▶ Aim of the task: All lines from the opening of the entries below through the line containing "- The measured" must be output exactly as they appear, with no other lines.

▶ Records provided:
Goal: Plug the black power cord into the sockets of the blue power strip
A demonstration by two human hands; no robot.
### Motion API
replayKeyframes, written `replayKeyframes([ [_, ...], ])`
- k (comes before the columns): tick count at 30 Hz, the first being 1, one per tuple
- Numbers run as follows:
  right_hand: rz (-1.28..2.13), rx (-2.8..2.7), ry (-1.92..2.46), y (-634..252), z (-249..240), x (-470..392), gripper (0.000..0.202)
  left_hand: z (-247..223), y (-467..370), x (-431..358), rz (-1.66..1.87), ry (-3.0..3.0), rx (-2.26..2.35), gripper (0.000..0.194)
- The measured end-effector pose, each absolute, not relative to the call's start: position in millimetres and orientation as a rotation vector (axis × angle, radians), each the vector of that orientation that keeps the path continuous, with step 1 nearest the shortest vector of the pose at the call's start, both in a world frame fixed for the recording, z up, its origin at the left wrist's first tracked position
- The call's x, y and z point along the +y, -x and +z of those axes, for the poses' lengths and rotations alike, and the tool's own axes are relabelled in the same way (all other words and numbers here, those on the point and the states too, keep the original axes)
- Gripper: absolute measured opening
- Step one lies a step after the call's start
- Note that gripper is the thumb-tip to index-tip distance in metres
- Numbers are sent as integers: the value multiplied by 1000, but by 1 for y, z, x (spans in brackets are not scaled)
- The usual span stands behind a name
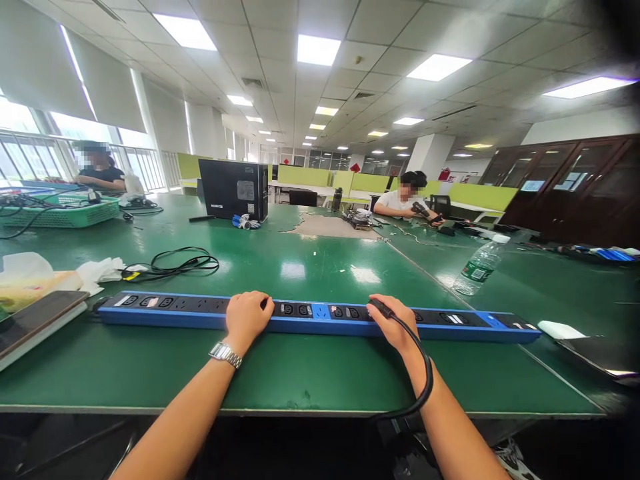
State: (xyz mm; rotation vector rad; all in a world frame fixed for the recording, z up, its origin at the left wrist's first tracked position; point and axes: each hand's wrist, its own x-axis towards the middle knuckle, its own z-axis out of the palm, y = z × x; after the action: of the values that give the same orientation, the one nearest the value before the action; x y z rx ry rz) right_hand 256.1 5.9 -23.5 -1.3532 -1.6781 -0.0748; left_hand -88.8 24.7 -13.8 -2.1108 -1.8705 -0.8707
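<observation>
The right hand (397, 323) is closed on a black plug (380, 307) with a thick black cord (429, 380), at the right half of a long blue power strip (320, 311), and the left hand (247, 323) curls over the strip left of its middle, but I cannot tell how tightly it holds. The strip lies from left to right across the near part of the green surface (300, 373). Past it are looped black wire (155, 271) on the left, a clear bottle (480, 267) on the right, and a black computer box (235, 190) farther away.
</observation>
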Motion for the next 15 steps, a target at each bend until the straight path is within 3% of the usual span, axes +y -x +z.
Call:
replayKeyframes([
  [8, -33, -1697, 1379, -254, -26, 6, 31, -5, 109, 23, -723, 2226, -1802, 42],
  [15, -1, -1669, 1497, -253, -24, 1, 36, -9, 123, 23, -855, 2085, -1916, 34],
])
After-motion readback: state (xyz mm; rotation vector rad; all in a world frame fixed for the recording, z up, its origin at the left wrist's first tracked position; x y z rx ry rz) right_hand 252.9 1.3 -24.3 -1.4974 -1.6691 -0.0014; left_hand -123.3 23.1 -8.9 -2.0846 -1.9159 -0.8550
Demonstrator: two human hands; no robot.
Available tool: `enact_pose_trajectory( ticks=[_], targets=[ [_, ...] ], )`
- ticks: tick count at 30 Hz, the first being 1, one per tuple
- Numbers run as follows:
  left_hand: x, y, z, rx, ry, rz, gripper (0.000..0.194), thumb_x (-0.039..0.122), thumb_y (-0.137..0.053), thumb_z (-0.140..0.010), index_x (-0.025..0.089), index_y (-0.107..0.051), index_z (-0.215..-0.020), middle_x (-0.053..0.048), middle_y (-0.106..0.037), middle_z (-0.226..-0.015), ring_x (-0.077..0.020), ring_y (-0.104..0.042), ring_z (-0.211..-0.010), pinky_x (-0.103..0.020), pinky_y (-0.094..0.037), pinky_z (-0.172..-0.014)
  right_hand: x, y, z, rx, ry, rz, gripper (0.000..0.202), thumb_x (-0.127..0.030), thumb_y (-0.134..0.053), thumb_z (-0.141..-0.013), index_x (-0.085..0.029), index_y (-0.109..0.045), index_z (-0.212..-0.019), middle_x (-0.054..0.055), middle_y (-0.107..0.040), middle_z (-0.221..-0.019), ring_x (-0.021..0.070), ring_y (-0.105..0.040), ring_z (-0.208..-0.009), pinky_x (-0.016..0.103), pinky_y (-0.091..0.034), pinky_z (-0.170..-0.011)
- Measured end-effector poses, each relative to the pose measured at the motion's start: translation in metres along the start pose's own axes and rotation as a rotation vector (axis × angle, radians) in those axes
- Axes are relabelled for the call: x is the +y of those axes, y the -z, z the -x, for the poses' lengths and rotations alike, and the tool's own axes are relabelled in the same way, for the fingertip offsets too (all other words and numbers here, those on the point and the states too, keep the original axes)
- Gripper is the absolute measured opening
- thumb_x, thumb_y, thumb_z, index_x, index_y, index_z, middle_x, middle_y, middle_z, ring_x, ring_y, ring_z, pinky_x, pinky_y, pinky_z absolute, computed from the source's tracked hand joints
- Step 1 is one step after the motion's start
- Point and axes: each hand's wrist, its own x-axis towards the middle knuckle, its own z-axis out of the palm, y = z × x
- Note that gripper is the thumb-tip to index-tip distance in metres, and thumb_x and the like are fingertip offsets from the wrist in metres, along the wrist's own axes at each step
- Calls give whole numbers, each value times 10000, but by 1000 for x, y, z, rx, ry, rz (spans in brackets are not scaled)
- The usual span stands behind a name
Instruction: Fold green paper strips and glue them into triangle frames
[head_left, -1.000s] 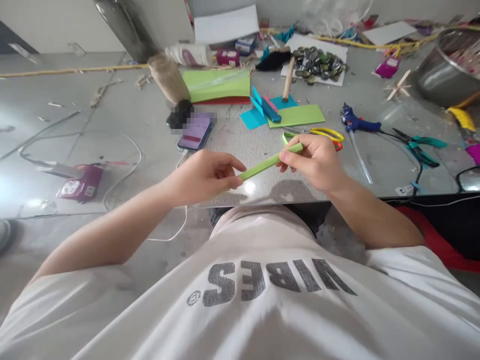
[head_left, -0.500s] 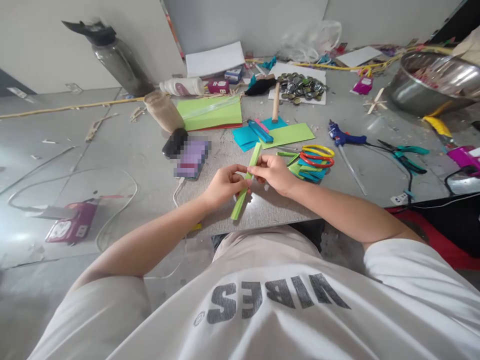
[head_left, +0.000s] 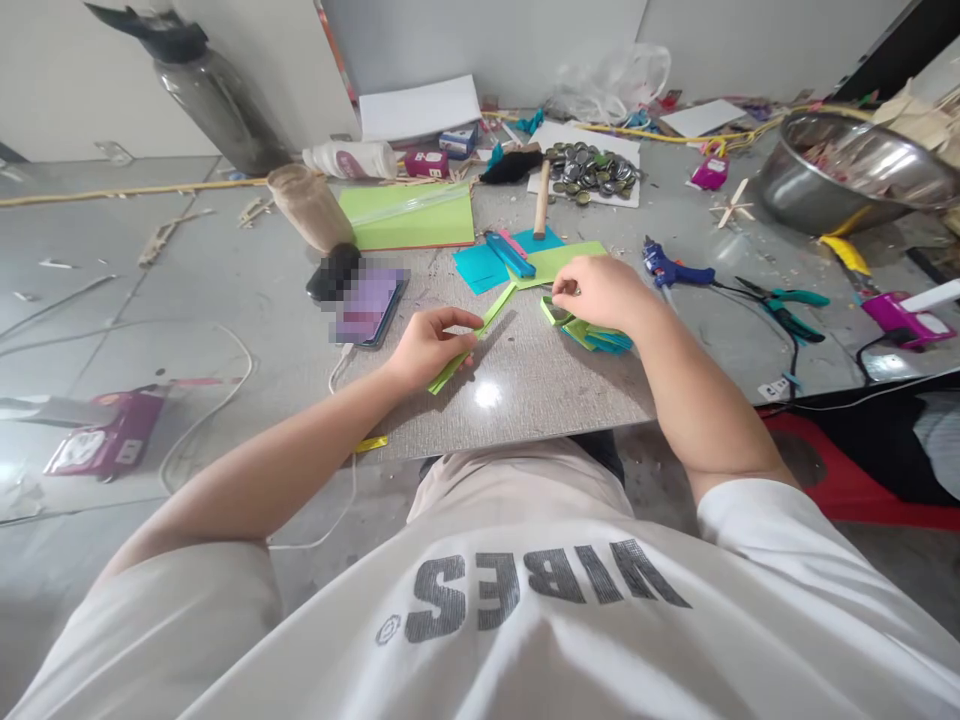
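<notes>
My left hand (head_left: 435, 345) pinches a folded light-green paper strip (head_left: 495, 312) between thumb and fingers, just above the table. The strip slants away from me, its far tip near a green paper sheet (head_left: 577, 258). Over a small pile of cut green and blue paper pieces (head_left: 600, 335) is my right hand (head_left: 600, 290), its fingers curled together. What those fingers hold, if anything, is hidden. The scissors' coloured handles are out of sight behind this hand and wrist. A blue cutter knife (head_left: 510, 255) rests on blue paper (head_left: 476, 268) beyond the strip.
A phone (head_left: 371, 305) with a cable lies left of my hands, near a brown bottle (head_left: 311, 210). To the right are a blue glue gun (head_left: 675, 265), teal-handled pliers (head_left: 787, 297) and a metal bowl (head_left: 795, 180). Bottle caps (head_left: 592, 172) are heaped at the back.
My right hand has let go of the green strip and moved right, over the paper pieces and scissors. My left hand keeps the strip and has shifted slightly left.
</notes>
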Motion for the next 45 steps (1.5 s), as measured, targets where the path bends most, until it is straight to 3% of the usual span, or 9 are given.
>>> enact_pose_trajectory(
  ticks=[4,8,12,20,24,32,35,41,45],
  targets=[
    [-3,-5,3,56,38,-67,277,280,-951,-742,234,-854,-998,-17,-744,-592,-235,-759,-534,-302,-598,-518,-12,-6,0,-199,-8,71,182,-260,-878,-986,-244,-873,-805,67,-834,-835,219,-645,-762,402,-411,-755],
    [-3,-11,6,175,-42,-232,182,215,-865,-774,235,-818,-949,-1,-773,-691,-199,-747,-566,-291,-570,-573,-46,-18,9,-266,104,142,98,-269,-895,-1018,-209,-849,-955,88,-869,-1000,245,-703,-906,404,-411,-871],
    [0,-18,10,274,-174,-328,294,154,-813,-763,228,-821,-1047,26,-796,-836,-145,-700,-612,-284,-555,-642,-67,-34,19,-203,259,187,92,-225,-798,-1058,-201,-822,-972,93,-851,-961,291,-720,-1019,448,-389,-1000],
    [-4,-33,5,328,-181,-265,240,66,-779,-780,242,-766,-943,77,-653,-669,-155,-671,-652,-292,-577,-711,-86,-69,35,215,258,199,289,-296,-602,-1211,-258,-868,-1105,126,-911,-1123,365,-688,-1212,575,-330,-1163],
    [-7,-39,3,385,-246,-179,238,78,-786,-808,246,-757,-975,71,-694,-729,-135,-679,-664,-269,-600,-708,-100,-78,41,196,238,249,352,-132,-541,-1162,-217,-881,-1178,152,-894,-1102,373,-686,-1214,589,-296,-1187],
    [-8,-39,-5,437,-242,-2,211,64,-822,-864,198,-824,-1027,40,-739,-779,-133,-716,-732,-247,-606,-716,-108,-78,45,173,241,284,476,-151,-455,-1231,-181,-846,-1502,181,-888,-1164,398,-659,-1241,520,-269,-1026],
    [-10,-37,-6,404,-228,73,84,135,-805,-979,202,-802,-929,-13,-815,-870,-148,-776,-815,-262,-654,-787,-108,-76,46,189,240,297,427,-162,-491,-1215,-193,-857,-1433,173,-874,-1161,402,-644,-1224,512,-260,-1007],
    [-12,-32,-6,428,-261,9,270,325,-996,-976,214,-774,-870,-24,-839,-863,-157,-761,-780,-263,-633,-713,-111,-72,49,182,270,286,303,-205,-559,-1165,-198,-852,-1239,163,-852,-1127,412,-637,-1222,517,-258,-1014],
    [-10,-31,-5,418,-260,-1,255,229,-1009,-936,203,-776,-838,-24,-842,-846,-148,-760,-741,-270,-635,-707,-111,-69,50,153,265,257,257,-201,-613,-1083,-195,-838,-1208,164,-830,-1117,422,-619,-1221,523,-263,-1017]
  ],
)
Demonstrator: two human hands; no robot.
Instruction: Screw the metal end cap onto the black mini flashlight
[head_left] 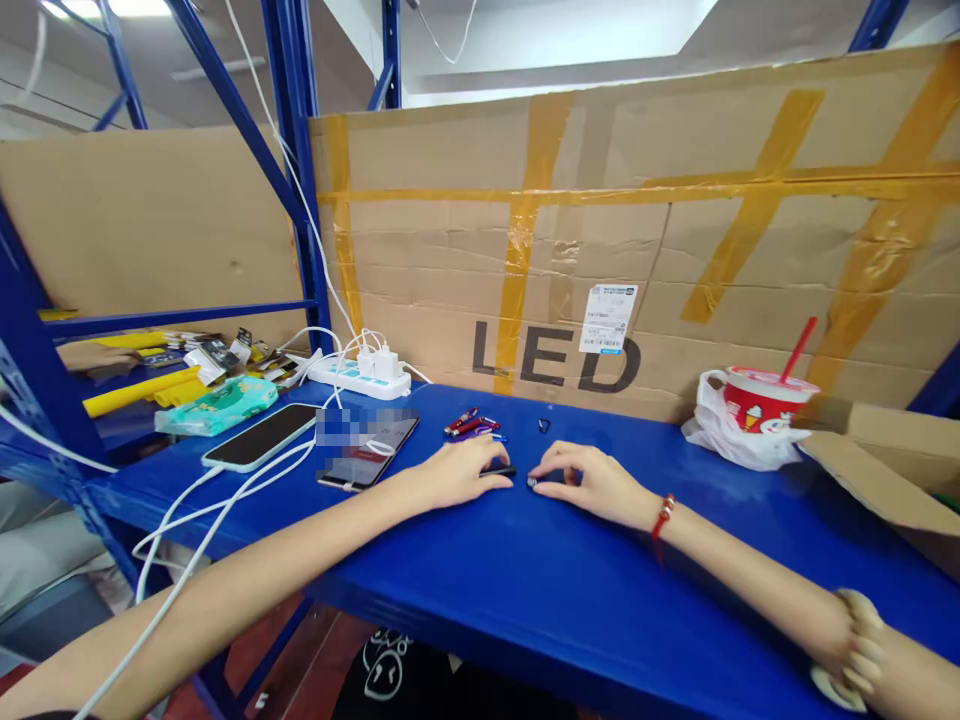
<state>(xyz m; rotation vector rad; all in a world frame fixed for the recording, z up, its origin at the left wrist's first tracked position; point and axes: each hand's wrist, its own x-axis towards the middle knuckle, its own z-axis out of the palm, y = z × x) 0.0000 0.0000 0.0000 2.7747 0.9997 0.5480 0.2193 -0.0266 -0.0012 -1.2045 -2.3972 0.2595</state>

▶ Task solution:
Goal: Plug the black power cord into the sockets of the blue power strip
A demonstration by two human hands; no robot.
### Motion API
replayKeyframes, written `replayKeyframes([ [_, ...], ])`
- k (comes before the columns): tick count at 30 Hz, the first being 1, one per tuple
- Numbers run as follows:
  right_hand: rz (-1.28..2.13), rx (-2.8..2.7), ry (-1.92..2.46), y (-634..252), z (-249..240), x (-470..392), gripper (0.000..0.202)
  left_hand: z (-247..223), y (-467..370), x (-431..358), rz (-1.66..1.87), ry (-3.0..3.0), rx (-2.26..2.35), gripper (0.000..0.194)
- The measured end-effector pose, each absolute, not relative to the call's start: position in millimetres and orientation as a rotation vector (axis × angle, radians), each the vector of that orientation that keeps the path continuous, with step 1 nearest the shortest vector of the pose at the call's start, both in a world frame fixed for the recording, z up, its origin at the left wrist's first tracked position

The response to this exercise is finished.